*** DATA EXCERPT ***

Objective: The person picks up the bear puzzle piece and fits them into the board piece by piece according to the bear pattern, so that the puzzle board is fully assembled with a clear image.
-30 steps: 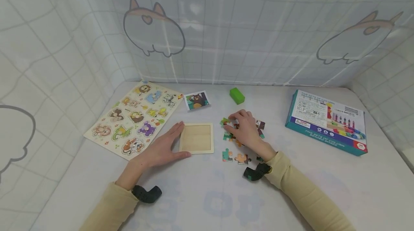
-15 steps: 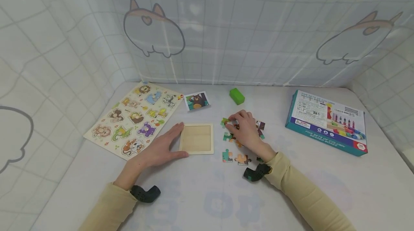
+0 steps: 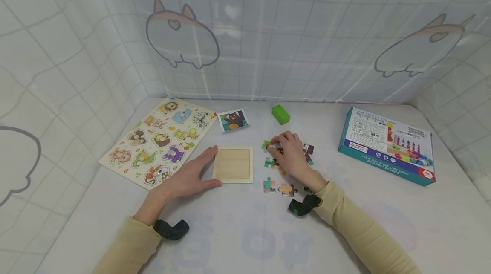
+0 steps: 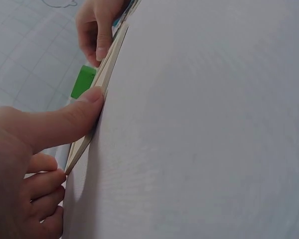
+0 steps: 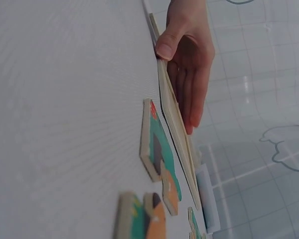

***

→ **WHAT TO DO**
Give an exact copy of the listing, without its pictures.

→ **RESPONSE BELOW**
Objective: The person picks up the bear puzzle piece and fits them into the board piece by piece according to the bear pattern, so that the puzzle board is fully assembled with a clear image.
-30 steps: 
-15 steps: 
+0 steps: 
+0 steps: 
+0 steps: 

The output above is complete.